One of travel's delights for me is discovering wonderful incongruities. Like this coffee-seller in Aleppo Souq. While there's nothing unusual about finding coffee-sellers in Syrian souqs, they're usually armed with a traditional coffeepot or thermos, tiny ceramic or plastic cups, and a container of fresh water to wash them in. What's so incongruous about this image is that this young entrepreneur is operating a shiny Italian espresso machine. It's somehow misplaced in a souq that's almost medieval. But why should it seem out of context? It's 2007 after all. And maybe it's not so incongruous to you? Perhaps it's only me. Because while I've been to souqs and bazaars all across the Middle East, I can't recall seeing one with an espresso stand. (I'm discounting Istanbul's Grand Bazaar where there are several contemporary cafés under its vaulted ceilings and other modernities all around.) So while this scene makes me smile, perhaps it's not of any interest to you. The guy's coffee is great, by the way.

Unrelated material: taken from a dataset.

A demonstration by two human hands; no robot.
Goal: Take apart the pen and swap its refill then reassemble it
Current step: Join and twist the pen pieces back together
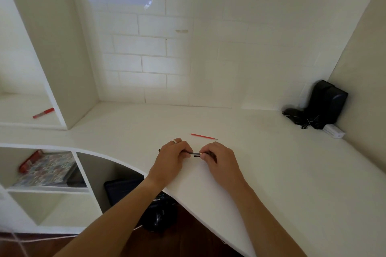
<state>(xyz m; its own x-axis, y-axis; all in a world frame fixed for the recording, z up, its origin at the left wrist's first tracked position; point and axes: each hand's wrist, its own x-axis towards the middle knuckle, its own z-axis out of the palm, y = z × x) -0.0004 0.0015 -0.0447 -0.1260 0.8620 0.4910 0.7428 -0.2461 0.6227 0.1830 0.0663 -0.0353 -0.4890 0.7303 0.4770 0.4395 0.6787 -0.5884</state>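
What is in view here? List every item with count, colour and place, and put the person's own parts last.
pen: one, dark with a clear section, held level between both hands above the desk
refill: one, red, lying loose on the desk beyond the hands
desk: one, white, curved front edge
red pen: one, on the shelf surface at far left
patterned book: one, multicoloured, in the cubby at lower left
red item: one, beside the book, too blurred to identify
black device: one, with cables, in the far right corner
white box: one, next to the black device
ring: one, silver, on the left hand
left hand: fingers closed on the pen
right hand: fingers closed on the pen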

There are a few reasons as to why I keep thinking about that turtle crossing the road in Syria: one, as I said, was because I'd been reading about Freya Stark's 'virtues of travelling'; I've also been thinking about the things that make travel exciting (unexpected events, the element of surprise, those serendipitous moments, incongruities); and I've been thinking about textures. Since that moment with the turtle, I've not been able to get an image out of my mind... more often than the picture of the turtle slowing crossing that Syrian country road, another image persistently enters my mind. It's a close-up of the turtle's shell, and the extraordinarily beautiful texture of the thing. And like a slide show screening in my head, a whole array of memories of textures in close-up follow... sculpted desert sands (Liwa, Mhmed), seashells on a beach (Ajman, Essaouira, Monkey Mia), and the shiny slippery white of marble rocks polished by the steps of time (Dubrovnik, Hvar, and a host of archaeological sites that have blurred in my mind).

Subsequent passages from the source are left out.